The good news is that there is still people who enjoy writing their own code and optimizing it.

One Up, One Down

David Platt has written the book "Why Software Sucks...and What You Can Do About It", whose first chapter is freely available and that's the only chapter I have read, of course. Though really engaging and informative, the book seems written mainly to collect a little of cash. I don't get this guy who hates Windows but can't switch to another OS: the first chapter at least gives the impression that there is only one OS in the world. The main thesis, apart from the title itself, is that programmers don't know their users. Programmers believe that all computer users are as expert as they are, while the average user is not and therefore the final product is too difficult for the latter. Programmers [...] value control more than ease of use, concentrating on making complex things possible instead of making simple things simple.
From the point of view of this blog, NMR software is completely different. It has been in circulation before the advent of personal computers, before GUIs, before Windows. The users of NMR software not only should be experts by definition but are expected to be versed in science. I actually believe that they are the main cause why NMR software often sucks, with a good reason: they resist to changes. After you have worked for a year or more with a program driven by the command line, your fingers have learned to type the commands even when they are disconnected from your consciousness. If you switch to a menu-driven interface all your ability is wasted and, what's worse, you'll spend hours seeking the command you need inside all the menus. Even after they have learned to survive into a graphic environment, spectroscopists have written to me that they don't like simple programs just because they hide the complexities. Just like Platt's programmers, they "value control more than ease of use".

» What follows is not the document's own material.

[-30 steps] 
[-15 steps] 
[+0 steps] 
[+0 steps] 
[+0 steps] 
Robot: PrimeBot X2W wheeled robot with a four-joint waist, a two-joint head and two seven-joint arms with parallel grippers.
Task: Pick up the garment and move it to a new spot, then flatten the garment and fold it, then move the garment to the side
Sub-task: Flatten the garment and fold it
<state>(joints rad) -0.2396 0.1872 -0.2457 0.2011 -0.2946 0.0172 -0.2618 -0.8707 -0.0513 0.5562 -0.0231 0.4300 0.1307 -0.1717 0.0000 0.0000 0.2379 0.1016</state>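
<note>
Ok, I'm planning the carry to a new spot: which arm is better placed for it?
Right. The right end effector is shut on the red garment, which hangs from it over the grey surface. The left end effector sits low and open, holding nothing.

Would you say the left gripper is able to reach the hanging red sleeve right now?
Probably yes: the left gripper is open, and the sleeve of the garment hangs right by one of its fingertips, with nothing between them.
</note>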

I am convinced that even the cleverest user benefits from a simple interface. Most of the software contains the double of menu items and the triple of icons than the strictly necessary and this is bad. I have always suspected that behind this abundance of interface elements there is a marketing strategy. When you buy a book, you accept an higher price when the book contains a lot of pages, when you buy a program you accept an higher price when there are ten modes, each one embellished by three rows of icons. Awake! I don't remember how to use the software I myself wrote 12 months ago: why should the user? A program is less valuable the more interface elements it has and the more it takes to read the manual, not the other way round. The ideal program contains no unused commands.
The making of a great software requires a prolonged interaction between the user and the programmer and both should be ready to change their minds often and to experiment new ways of doing things, even when they seem bizarre at first sight. In the real life, in the long term, we privilege the objects with a simple, minimal interface.